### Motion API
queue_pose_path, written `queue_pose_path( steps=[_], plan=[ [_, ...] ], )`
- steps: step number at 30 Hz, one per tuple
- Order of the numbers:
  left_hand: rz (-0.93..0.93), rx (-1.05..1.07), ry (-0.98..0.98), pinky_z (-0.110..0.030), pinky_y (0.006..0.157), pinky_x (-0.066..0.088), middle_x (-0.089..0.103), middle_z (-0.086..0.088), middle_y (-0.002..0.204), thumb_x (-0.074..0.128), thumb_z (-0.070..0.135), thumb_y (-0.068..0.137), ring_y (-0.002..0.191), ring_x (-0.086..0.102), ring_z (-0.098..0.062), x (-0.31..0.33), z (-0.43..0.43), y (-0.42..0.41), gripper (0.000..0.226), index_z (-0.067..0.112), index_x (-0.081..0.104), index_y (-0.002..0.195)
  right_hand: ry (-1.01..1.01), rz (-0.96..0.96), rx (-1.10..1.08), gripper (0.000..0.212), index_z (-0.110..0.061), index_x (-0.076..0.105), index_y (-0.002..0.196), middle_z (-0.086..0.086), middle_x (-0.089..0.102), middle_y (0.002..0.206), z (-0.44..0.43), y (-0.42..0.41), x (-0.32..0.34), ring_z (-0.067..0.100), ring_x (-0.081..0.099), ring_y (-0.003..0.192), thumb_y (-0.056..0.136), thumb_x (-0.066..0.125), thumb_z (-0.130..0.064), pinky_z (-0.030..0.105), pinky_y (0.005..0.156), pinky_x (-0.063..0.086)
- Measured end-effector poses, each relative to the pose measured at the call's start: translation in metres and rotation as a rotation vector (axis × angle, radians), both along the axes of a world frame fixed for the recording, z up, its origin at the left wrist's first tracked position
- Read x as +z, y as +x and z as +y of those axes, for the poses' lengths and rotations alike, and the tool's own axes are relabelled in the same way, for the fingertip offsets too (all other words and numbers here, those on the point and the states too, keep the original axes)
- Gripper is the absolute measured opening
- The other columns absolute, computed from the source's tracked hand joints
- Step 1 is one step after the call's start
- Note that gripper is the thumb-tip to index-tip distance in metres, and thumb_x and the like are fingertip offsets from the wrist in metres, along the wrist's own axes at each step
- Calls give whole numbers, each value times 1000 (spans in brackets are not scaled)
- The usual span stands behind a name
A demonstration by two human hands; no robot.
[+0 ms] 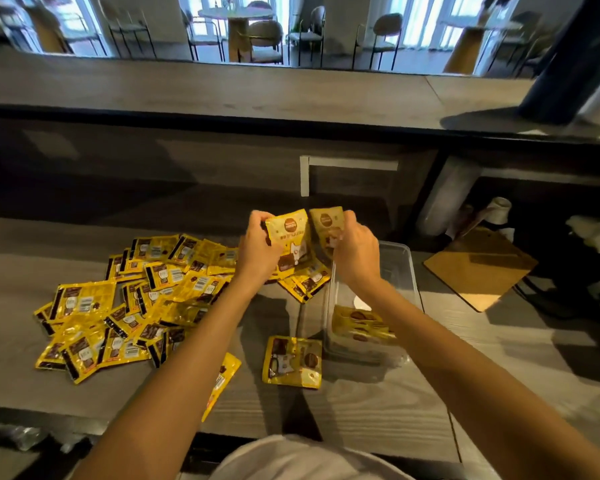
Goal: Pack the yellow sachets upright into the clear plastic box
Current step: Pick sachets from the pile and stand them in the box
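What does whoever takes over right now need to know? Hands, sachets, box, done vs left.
Left hand: holds a yellow sachet upright, above the table.
Right hand: holds a second sachet beside it, over the far end of the clear plastic box.
Done: a few sachets already stand in the box's near end.
Left: the big loose pile to the left of the box, one stray sachet in front of the box, another at the table edge, plus the two in hand.

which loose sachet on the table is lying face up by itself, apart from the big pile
The single sachet just in front of the clear plastic box, near the table's front edge. It lies flat alone, while the pile spreads out to its left.
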State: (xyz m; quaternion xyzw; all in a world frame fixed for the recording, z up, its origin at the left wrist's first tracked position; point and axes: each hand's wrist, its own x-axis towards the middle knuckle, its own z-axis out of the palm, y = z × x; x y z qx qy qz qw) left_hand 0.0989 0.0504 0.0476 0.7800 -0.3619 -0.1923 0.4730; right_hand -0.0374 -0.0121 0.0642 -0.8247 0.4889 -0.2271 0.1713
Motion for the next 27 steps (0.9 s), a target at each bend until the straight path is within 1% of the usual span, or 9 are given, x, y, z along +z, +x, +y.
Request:
queue_pose_path(
  steps=[5, 8, 10, 12, 15, 19, 22, 25, 27],
  plan=[
    [-78, -132, -72, -24, 62, 49, 58, 8, 78, 58, 3, 87, 86, 58, -15, 3, -27, -31, 15, 17, 53, 88, 56, -220, -185, 53, -16, 40, 132, 12, 63, 120, -28, -41, -10, 30, 61, 109, 86, 63, -4, 41, 88, 54],
    [-22, -165, -80, -17, 53, 43, 54, 9, 70, 54, 2, 86, 77, 57, -13, -3, -38, -55, 13, 15, 53, 84, 172, -355, -241, 32, -7, 50, 120, 12, 64, 114, -40, -63, -18, 26, 60, 108, 89, 53, 0, 29, 84, 49],
    [11, -221, -43, -19, 53, 44, 54, 7, 69, 53, 2, 85, 69, 56, -11, -8, -44, -69, 12, 15, 52, 84, 235, -442, -263, 15, -4, 54, 107, 12, 64, 103, -46, -76, -24, 25, 61, 100, 93, 49, -6, 33, 80, 48],
    [60, -309, 17, -25, 58, 50, 56, 5, 72, 53, 3, 86, 70, 57, -10, -13, -47, -80, 11, 15, 52, 87, 304, -508, -246, 6, -8, 54, 94, 7, 61, 93, -48, -87, -32, 23, 60, 91, 95, 49, -11, 40, 78, 50],
    [84, -413, 119, -39, 70, 54, 58, -5, 78, 52, 3, 87, 79, 60, -19, -24, -46, -88, 10, 13, 51, 89, 409, -560, -221, 14, -13, 50, 79, 9, 60, 89, -48, -102, -46, 27, 61, 88, 92, 51, -8, 41, 78, 53],
    [24, -465, 193, -32, 64, 46, 56, -1, 76, 53, 5, 87, 78, 57, -19, -37, -41, -91, 10, 15, 52, 87, 560, -563, -163, 15, -15, 51, 81, 5, 61, 90, -42, -110, -58, 14, 60, 84, 91, 54, -3, 20, 66, 51],
    [-120, -534, 248, -29, 63, 41, 55, 0, 77, 53, 10, 86, 80, 54, -19, -40, -37, -92, 8, 17, 52, 83, 599, -417, -115, 17, -10, 52, 75, 9, 58, 81, -38, -111, -66, 18, 57, 79, 87, 55, 2, 25, 65, 48],
    [-281, -528, 305, -35, 90, 37, 51, 2, 86, 52, 18, 88, 92, 39, -16, -38, -32, -91, 4, 20, 50, 86, 591, -345, -88, 28, -15, 47, 65, 8, 53, 70, -37, -115, -68, 25, 52, 73, 84, 51, 6, 31, 59, 43],
    [-321, -545, 329, -34, 98, 29, 49, 4, 88, 51, 21, 90, 92, 30, -13, -38, -28, -90, 3, 20, 48, 88, 616, -336, -28, 23, -14, 52, 81, 6, 55, 80, -38, -118, -68, 24, 55, 76, 84, 48, 8, 30, 61, 47]
  ],
)
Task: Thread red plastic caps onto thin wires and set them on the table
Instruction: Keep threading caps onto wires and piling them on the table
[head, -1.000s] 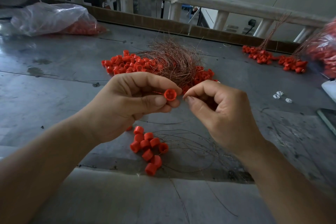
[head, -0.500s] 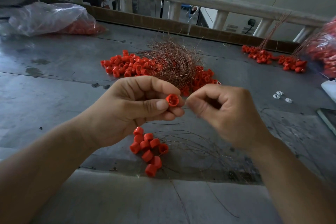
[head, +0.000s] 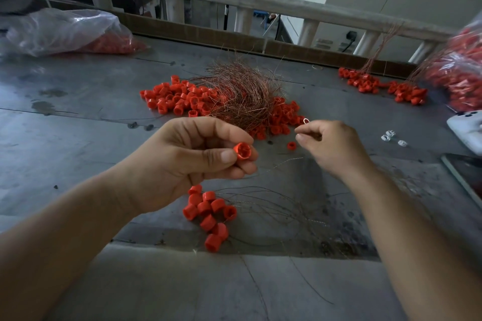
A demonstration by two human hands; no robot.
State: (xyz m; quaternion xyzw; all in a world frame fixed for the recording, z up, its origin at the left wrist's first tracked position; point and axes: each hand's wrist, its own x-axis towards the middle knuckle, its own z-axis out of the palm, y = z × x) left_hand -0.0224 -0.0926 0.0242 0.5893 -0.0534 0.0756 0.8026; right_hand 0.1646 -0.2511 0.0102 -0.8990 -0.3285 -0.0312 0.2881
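Now the left hand [head: 193, 161] is pinching a red cap [head: 242, 151] above the table, open end camera-ward, while the right hand [head: 331, 146], just rightward, is pinching a thin wire [head: 281, 164] slanting down-left toward it.

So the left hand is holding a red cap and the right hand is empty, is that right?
Not quite. The left hand does hold a red cap, but the right hand is not empty: its fingertips pinch a thin wire near its looped end. The head view shows it.
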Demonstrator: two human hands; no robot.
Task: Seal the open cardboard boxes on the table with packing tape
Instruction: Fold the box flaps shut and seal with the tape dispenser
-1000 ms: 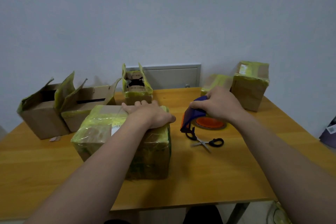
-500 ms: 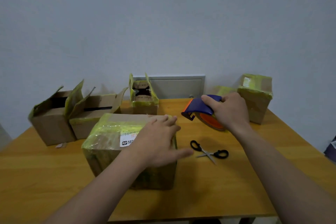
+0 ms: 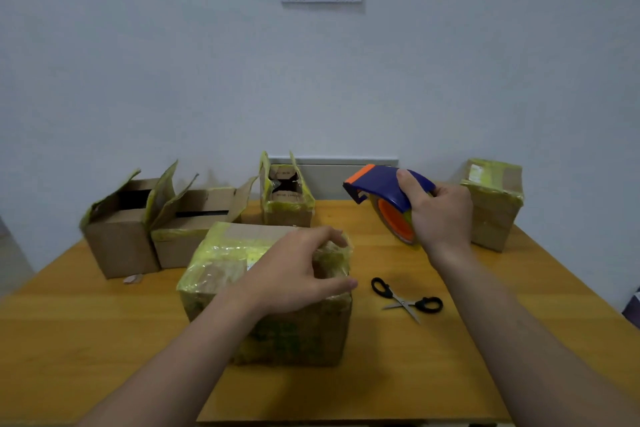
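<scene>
Left hand (image 3: 294, 274) over taped box (image 3: 221, 255), right hand (image 3: 441, 215) grips dispenser (image 3: 386, 184); scissors (image 3: 403, 302) beside box.

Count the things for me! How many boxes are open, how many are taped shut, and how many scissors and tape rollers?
Open boxes: 3
Taped-up boxes: 2
Scissors: 1
Tape dispenser: 1, held in the right hand
Total: 7
</scene>
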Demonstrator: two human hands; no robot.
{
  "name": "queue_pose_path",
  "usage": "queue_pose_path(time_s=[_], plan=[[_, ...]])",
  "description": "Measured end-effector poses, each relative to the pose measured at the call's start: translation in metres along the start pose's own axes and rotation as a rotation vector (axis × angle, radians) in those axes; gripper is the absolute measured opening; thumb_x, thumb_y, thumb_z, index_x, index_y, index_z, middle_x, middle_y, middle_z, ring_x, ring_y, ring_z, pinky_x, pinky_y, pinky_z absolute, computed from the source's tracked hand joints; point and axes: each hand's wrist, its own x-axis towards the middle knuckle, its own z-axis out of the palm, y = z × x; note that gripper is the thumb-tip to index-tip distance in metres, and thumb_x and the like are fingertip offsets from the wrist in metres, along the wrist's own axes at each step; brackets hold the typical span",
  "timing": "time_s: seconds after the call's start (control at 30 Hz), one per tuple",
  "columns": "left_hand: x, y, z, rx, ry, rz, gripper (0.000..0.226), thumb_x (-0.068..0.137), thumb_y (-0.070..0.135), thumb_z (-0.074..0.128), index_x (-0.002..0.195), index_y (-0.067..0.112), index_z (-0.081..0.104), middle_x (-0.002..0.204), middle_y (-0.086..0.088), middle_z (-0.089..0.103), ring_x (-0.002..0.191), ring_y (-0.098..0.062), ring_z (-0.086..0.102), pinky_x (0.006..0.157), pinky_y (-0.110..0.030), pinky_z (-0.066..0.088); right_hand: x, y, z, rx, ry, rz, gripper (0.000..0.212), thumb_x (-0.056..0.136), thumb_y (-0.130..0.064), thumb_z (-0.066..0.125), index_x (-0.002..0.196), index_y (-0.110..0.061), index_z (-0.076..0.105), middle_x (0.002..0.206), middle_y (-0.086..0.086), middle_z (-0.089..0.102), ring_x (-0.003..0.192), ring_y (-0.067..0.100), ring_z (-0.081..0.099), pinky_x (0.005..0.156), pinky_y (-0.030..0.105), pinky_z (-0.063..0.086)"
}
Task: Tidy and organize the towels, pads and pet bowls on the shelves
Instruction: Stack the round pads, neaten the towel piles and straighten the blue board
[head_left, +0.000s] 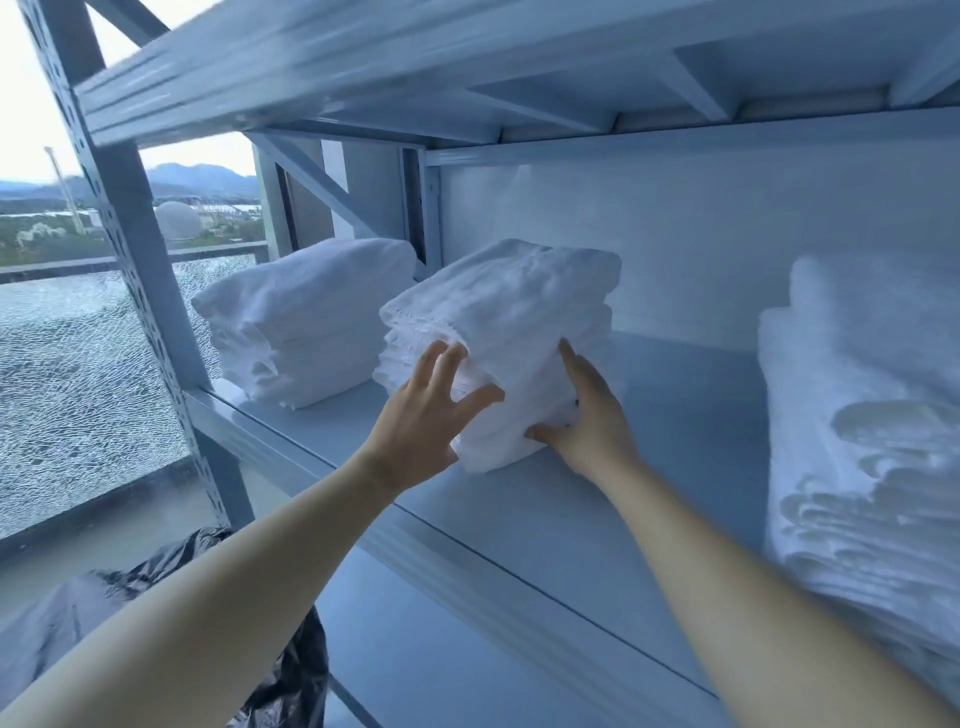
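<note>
Towels (519, 291) (three stacks) line shelf (649, 467) beside window (78, 364).

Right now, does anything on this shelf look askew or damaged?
The middle stack sits turned at an angle to the shelf edge; the left hand and right hand press its sides. The window pane at left looks shattered.

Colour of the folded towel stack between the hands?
Plain white: the folded towel stack; head view shows it best.
</note>
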Motion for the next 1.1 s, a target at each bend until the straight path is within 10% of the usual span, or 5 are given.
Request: queue_pose_path(time_s=[0.73, 1.1], plan=[[-0.046, -0.039, -0.023, 0.159, -0.066, -0.193, 0.091, 0.035, 0.019, 0.086, 0.115, 0.033, 0.045, 0.125, -0.012, 0.030, 0.119, -0.039, 0.030, 0.059, -0.038, 0.055, 0.029, -0.021, 0.070, 0.115, -0.169, -0.111, 0.104, 0.072, -0.028, 0.078, 0.147, -0.037, 0.007, 0.154, -0.006, 0.021, 0.140, 0.016, 0.021, 0.108, 0.046, 0.034], [-0.056, -0.056, -0.020, 0.066, -0.089, -0.109, 0.093, 0.051, 0.016, 0.072, 0.134, 0.023, 0.031, 0.142, -0.015, 0.020, 0.134, -0.039, 0.017, 0.100, -0.050, 0.034, 0.028, -0.011, 0.087, 0.127, -0.092, -0.105, 0.087, 0.078, -0.018, 0.072, 0.146, -0.032, 0.018, 0.154, 0.000, 0.016, 0.140, 0.014, 0.021, 0.101, 0.041, 0.043]])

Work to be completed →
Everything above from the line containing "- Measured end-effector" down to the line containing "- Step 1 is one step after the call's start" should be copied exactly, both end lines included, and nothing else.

Reply →
- Measured end-effector poses, each relative to the pose measured at the call's start: translation in metres and rotation as a rotation vector (axis × angle, radians), both along the axes of a world frame fixed for the recording, z up, its origin at the left wrist's first tracked position
- Read x as +z, y as +x and z as +y of those axes, for the poses' lengths and rotations alike, and the tool's own axes are relabelled in the same way, for the fingertip offsets too (all other words and numbers here, those on the point and the states too, keep the original axes)
- Gripper is the absolute measured opening
- The other columns absolute, computed from the source's tracked hand joints
- Step 1 is one step after the call's start

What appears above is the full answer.